Yes! I think there is. I think plenty of non-hetero women can be, and sometimes marginalized women as well.
I grew up in a house without a father, so I was never socialized to care what men think. I didn't cater to my cousins, or uncles, and let them know. I was the oldest of three, and I was in charge of my younger brothers, and I mostly I just bossed them around until they got tired of me, and left me alone to play with my toys. As a teenager, I KNEW I was never going to have any children. I was not a Disney Princess. I had no dreams of a White Knight, or having a wedding.
When my girlfriends grew old enough to chase after boys, I eschewed all that. I remember having no patience with them. There was me and the things I liked, what I wanted to do, and how I felt. I was focused on knowing who I was, and not expending all my energy pleasing anyone whose opinion I didn't care about.
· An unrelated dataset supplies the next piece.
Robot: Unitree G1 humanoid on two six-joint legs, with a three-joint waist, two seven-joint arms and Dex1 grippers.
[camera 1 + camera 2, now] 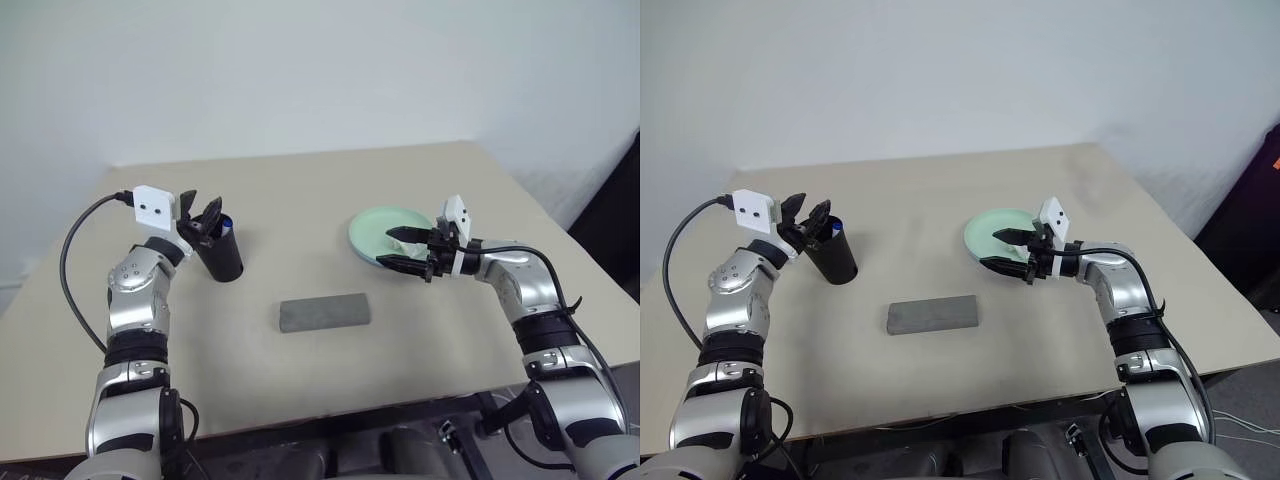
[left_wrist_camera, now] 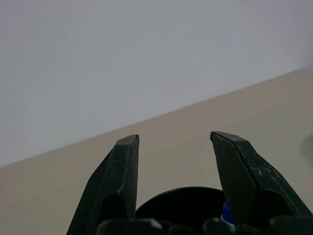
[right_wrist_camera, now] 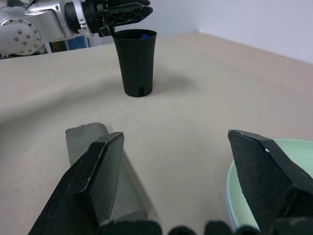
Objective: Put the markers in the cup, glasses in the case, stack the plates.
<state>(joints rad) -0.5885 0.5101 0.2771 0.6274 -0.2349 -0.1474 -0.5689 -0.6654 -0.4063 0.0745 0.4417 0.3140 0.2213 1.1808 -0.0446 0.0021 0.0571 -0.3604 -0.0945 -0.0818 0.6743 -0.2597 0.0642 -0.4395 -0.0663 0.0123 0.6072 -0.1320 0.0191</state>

I cared about my Mom, my aunties, and my grandmother, and they just let me be me.
Did I have guys try to tell me what I could and couldn't do, or be, or feel? Yeah. I disregarded all of that, because I knew they were f*cking idiots, and what could they possibly know about me, when they knew about as much about the world at 14, as I did? Which is to say absolutely nothing at all.
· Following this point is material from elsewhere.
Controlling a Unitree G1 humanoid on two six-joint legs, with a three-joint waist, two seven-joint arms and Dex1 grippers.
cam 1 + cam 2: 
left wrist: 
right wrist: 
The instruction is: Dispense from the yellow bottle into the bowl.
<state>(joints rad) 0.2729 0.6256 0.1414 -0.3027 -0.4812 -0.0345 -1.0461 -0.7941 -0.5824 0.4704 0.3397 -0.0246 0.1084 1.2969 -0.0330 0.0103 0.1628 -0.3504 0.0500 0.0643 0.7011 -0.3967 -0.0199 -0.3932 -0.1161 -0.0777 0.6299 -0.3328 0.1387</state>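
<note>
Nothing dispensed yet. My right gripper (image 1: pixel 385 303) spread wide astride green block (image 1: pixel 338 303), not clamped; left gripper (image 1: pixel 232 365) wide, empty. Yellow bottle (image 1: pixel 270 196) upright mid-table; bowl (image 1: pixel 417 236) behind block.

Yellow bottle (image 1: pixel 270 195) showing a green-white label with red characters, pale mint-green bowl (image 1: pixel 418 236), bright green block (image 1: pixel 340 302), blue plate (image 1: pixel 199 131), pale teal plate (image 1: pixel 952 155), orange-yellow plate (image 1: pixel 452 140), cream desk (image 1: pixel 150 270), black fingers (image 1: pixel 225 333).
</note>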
I do remember a brief period when I tried it though. When I was about 15, trying to be appealing to boys by doing my hair and makeup, and wearing tight clothes. I mostly just felt disgusted with myself because that was NOT me, and NOT what I wanted. It was someone else's idea of me designed to make men happy.
I have not ALWAYS been happy, but I have been at peace. I had no drama. I didn't spend all my time crying over boys the way my girlfriends did, or getting into fights over who liked who. I wasnt interested in any of it.
It turns out that the word that described me was Asexual. A word for myself that I didn't have until well into my adulthood.